Even then, that doesn't excuse the rather childish, selfish way Delaney has gone about this. Lots of teams have been forced to the wall, sure, but the likes of Vacansoleil did right by the riders, giving them every opportunity to complete the calendar and put themselves in the shop window. It seems Delaney has thrown a big tantrum, because first it was "the team is looking at signing Richie Porte", then it was "the team is merging" - neither of which suggest a team that is dropping mid-season due to financial problems like happened to Vorarlberg-Corratec or Scott-Marcondes César - then it was "the team will fold", which at least had some kind of reasonable sense behind it. Then it was "the Tour of Britain will be their last race", and then in the course of 24 hours it's become "the team is dead as of right this second". The merger announcement was a bit embarrassing, I've seen suggestions the premature announcement was to try to strong-arm Verandas Willems into agreeing a deal seeing as it was in the public domain now, but I'm not sure how much credence I give that idea - more likely either a genuine error in jumping the gun or just a typically aggressive attempt at self-marketing from Delaney and the team. But how it's all fallen apart in 48 hours, it's just given the impression that Delaney's just decided if he can't get his way, he's taking his ball and going home, without a care in the world for the people who get hurt, who worked for him for nearly two years (or more given the time needed to set up the team). While firing pot shots and conspiracy theories at everybody who didn't let him get his way in his press releases, and keeping his own staff and riders in the dark about what was going on.
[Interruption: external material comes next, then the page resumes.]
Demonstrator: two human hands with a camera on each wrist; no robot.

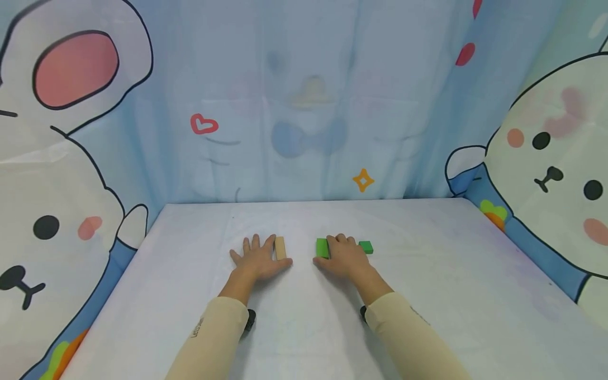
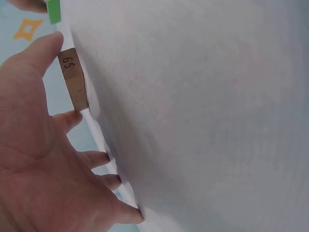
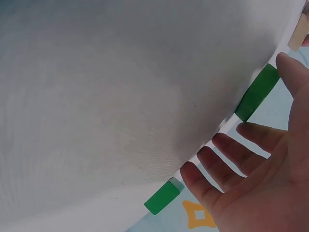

Instead of bowing out gracefully and then firing his shots once the riders and staff have been looked after, in the space of a couple of days, Delaney has joined the likes of Juan Pablo Pino and Chris White. If they do try to get the team off the ground again (which I now very much doubt in the wake of the last 24 hours), what self-respecting rider is going to buy a deal Delaney brokers?
 
Re:

King Of The Wolds said:
I find it very strange, given that, as of this moment anyway, aquabluesport.com is open for business, they'd choose not to take the outstanding publicity that the ToB would give them in, I assume, their biggest market.

But what would your commitment be as a rider going to a race knowing that there was a higher than average chance that you weren't going to be paid?
 
Re:

samhocking said:
They're hardly the first Pro Conti team to collapse due to wildcard system, run like it is. He actually made some very raw points about the absurdity of how race organisers lock out business investment in cycling. Why do you think pretty much every team exists, not because it is a good financial investment, but because the owners of teams love cycling and use their own money to fund them? That's a broken system and it stems out of the wild card system where there is no solid business foundation or real criteria to anything in cycling because race organisers and UCI have zero synergy between them at a business development model all other sports basically now have. This isn't the 1920's anymore run by old boys clubs.
Aqua Blue has been extremely lucky to get as many wild cards as they did in their first year. Multiple classics - including a monument - stage races such as the Tour de Suisse AND a Vuelta start for a first year Pro Conti team was basically unheard of until last year.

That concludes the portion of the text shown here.